The analysis also suggested that, even when a public health agency was engaged in a city’s climate-related health plan, its involvement was less extensive than it could have been. For extreme heat plans, for example, public health agency engagement was often limited to public communication about risks and typically did not extend to the city’s efforts to reduce heat risk through “greening”—planting trees, adding parks—or better urban design.
“Public health agencies are needed not only for targeting activities to the most vulnerable but also for surveillance and evaluating health outcomes after events to see if an intervention is, in fact, working—and we don’t see a lot of public health agency involvement at this level,” says senior author Mary Fox, PhD, MPH, assistant professor in the Bloomberg School’s Department of Health Policy and Management.
The researchers make recommendations in the paper for enhancing public health agency involvement in city climate adaptation plans, including engaging public health more robustly in vulnerability mapping; identifying barriers to and facilitators of city health department integration into climate adaptation planning; and focusing more on cities in low- and middle-income countries—where, in the study’s small sample, public health agency involvement in the five activities was more commonly reported than it was in high-income countries.

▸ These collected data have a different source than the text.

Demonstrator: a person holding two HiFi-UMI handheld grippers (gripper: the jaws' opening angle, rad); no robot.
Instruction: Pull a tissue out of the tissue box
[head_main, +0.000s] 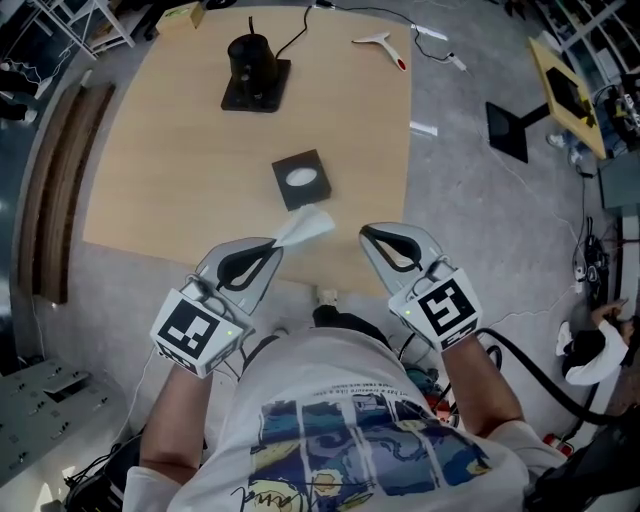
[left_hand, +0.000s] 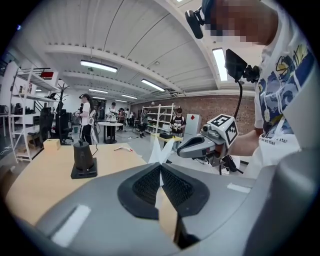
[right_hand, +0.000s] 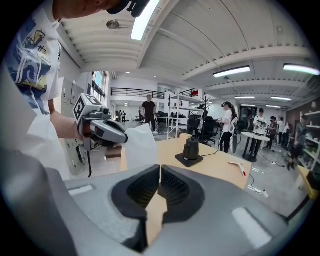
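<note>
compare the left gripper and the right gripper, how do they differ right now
The left gripper is shut on a white tissue that sticks out past its tips. The right gripper is shut on nothing. The left gripper's marker cube shows a different square pattern from the right gripper's. Shared: both have their jaws together and are held side by side at the near edge of the table.

the tabletop (head_main: 150, 190) gives open passage at 9 and 3 o'clock of the tissue box (head_main: 301, 179); a black device on a square base (head_main: 255, 72) stands well apart at 11 o'clock; at 6 o'clock the tissue (head_main: 310, 226), pinched in the left gripper (head_main: 277, 246), blocks the near approach
</note>
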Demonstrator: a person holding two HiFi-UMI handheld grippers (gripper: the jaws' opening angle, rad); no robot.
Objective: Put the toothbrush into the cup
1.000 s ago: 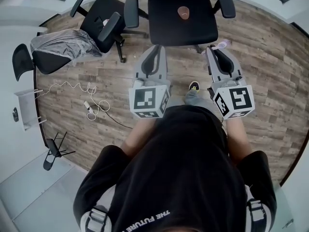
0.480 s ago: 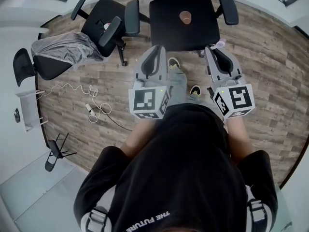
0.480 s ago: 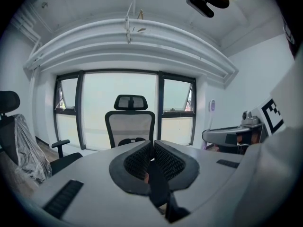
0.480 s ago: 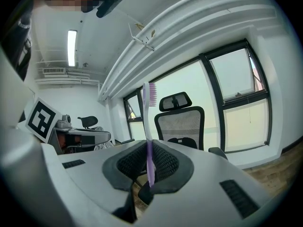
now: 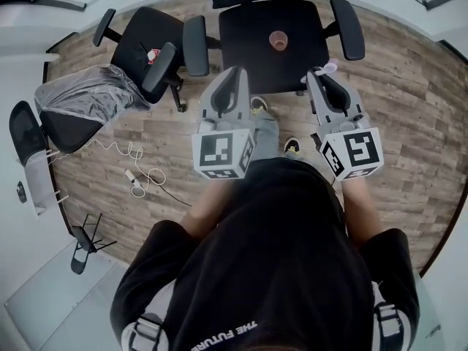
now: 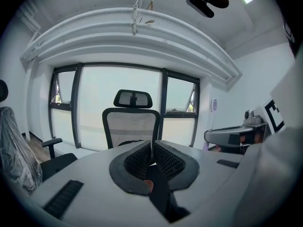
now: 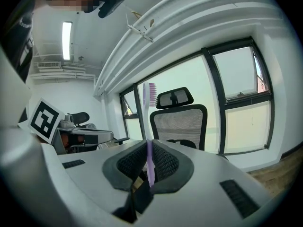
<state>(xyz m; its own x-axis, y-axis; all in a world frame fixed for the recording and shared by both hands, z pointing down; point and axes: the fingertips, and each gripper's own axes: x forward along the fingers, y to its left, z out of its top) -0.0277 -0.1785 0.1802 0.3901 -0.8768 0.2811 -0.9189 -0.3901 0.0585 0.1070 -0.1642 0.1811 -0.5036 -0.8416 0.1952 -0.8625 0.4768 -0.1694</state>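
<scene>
Lilac toothbrush (image 7: 149, 126) stood upright at frame centre, bristle head on top, handle pinched in the right gripper (image 7: 149, 150). The brownish cup (image 5: 278, 40) sat upright, mouth up, upper centre on the black chair seat (image 5: 248, 35), apart from the brush.

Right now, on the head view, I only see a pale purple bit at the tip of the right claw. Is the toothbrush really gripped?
Observer: Yes. In the right gripper view, the right claw is shut on the purple toothbrush, clamped by its handle.
Operator: Which end sticks out?
Observer: The bristle end. It stands upright above the jaws.
Operator: Is the left claw carrying anything?
Observer: No. The left gripper view shows the left claw shut, with nothing gripped.
</scene>
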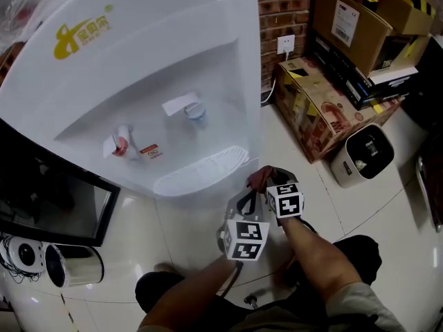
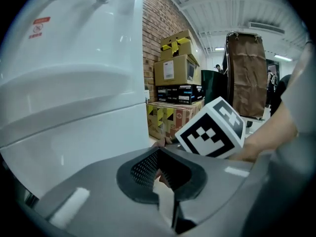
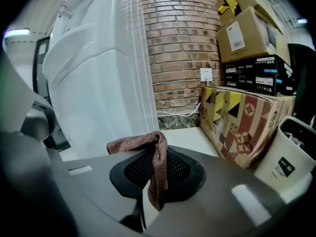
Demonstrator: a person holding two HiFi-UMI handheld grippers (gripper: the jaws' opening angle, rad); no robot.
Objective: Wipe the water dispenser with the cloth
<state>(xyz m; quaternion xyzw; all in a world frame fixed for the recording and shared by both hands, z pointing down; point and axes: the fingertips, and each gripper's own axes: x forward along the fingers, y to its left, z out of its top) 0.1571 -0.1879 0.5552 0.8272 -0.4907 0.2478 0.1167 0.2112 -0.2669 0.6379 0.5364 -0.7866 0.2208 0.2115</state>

The researchers are now studying the roles of public health agencies in climate-change adaptation efforts in low- and middle-income countries in particular.
“Urban climate-health governance: Charting the role of public health in large global city adaptation plans” was written by Mary C. Sheehan,Fay Khudairi,Gurtejandeep S. Swaich, William Hines, Shivani Mehta,and Mary A. Fox.
Sheehan and Fox’s co-authors were MPH students at the Bloomberg School at the time the study was conducted.